# AIM OF THE TASK
Output the listing exactly, without its pictures.

# DATA SEGMENT
===============

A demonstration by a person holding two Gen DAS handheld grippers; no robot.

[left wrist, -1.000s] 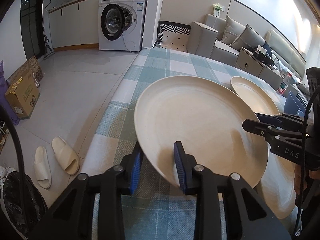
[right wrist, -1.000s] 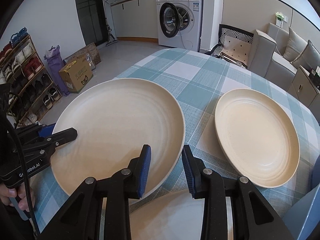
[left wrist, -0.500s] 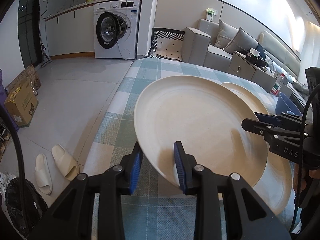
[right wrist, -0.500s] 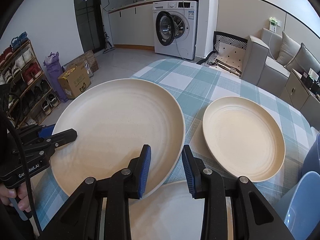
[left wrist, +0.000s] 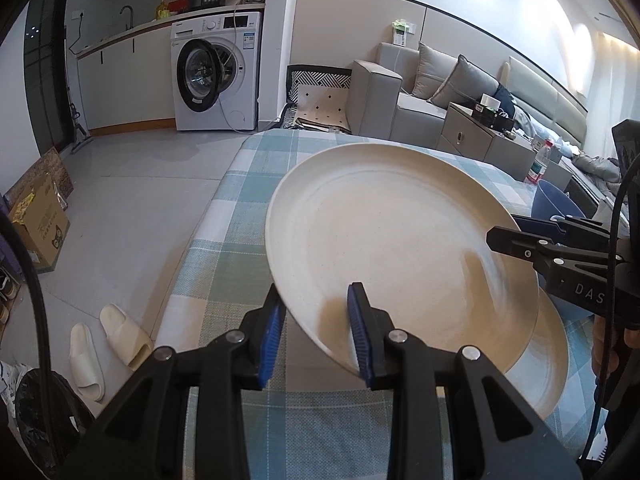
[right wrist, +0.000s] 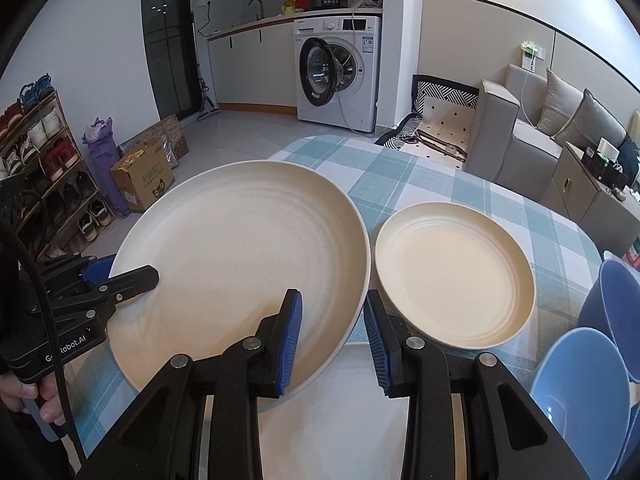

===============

# TASK SOLUTION
A demonstration by a person holding two Gen DAS handheld grippers; no robot.

[left wrist, -1.000s] 
[right wrist, -1.000s] 
[left wrist, -0.500s] 
[right wrist, -0.500s] 
[left wrist, +0.000s] 
[right wrist, +0.000s] 

With that, the output is done.